***** Dataset excerpts *****

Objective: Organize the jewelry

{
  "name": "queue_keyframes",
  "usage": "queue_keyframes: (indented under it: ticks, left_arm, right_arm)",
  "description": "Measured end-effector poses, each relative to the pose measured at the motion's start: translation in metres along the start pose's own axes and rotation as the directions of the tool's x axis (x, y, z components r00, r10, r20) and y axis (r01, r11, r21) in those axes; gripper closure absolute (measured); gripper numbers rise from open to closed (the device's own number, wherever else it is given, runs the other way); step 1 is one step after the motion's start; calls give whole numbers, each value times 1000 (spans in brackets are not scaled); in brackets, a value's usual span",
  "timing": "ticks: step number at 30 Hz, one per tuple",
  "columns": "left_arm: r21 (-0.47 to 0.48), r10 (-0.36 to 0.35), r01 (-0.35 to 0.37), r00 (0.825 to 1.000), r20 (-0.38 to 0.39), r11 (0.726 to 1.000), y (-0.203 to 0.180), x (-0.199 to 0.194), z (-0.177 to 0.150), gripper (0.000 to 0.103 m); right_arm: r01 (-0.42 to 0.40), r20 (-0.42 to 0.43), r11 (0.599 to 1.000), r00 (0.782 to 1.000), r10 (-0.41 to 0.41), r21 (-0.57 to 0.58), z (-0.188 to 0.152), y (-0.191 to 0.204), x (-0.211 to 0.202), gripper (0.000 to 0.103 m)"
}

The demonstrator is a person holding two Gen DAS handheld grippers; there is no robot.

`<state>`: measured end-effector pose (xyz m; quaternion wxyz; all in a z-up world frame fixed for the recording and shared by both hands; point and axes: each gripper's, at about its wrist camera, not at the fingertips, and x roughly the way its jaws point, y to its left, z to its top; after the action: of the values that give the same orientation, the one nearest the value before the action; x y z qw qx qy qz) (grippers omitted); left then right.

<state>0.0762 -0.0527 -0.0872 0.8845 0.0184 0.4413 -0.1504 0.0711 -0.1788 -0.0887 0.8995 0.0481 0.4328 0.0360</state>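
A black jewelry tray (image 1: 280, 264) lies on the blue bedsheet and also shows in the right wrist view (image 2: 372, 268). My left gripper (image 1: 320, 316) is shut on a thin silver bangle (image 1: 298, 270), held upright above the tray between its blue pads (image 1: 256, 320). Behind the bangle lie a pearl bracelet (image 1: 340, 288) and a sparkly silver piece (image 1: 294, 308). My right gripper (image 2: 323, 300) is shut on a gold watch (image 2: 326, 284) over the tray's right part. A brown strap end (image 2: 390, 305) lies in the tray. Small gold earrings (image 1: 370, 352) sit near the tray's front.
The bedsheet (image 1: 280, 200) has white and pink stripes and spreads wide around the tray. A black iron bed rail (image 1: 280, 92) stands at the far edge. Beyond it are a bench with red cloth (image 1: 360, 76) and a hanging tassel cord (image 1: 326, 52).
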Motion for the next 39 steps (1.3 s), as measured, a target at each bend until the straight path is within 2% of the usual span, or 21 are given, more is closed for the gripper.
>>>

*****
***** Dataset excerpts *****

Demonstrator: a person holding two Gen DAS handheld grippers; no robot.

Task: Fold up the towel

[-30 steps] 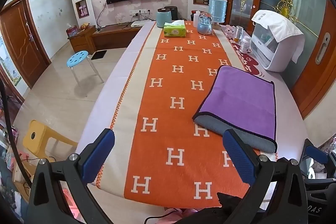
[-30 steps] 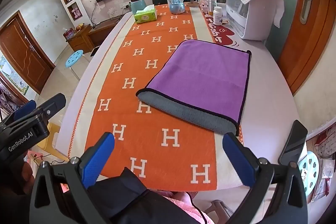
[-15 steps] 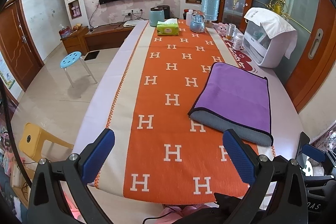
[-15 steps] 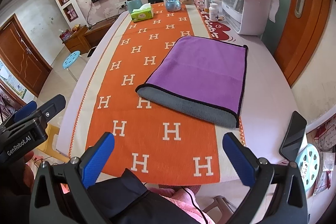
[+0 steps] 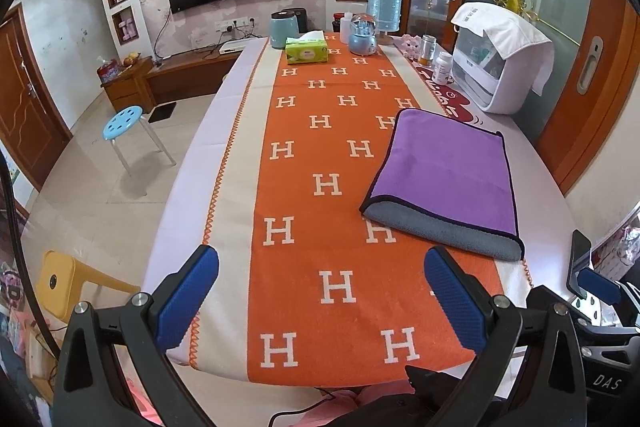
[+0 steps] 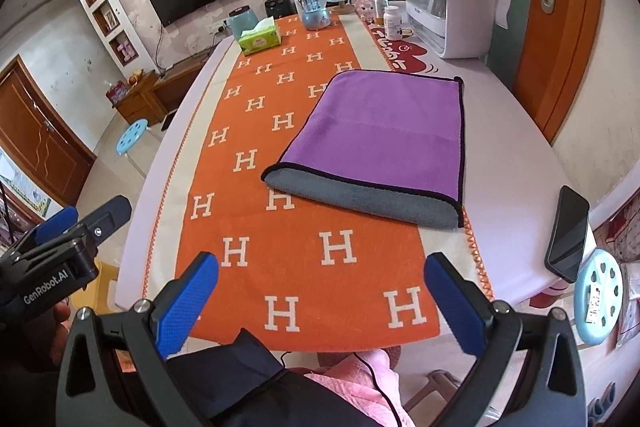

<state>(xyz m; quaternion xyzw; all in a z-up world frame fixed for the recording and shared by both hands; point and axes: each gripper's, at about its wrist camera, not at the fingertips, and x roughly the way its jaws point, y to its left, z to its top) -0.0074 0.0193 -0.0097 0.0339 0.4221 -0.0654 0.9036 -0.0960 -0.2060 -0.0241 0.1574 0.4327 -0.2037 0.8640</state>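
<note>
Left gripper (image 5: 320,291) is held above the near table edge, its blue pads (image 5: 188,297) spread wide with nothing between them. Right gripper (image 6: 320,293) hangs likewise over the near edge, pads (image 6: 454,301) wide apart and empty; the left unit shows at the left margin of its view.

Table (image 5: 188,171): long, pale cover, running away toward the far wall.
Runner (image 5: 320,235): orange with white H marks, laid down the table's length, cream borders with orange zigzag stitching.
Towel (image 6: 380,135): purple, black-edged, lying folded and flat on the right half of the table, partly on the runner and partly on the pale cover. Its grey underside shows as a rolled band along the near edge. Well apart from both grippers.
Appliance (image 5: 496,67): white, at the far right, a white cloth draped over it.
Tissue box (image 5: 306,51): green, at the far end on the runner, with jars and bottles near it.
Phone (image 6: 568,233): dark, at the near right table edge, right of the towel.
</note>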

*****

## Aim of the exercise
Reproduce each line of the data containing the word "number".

## Response below
  "description": "Measured end-effector poses, each relative to the pose measured at the motion's start: translation in metres along the start pose's own axes and rotation as the directions of the tool's x axis (x, y, z components r00, r10, r20) and y axis (r01, r11, r21) in those axes; gripper closure absolute (measured); gripper numbers rise from open to closed (the device's own number, wherever else it is given, runs the other way); step 1 is one step after the motion's start; calls give whole numbers, each value times 1000 (spans in brackets are not scaled); in brackets, a value's usual span",
  "timing": "ticks: step number at 30 Hz, one per tuple",

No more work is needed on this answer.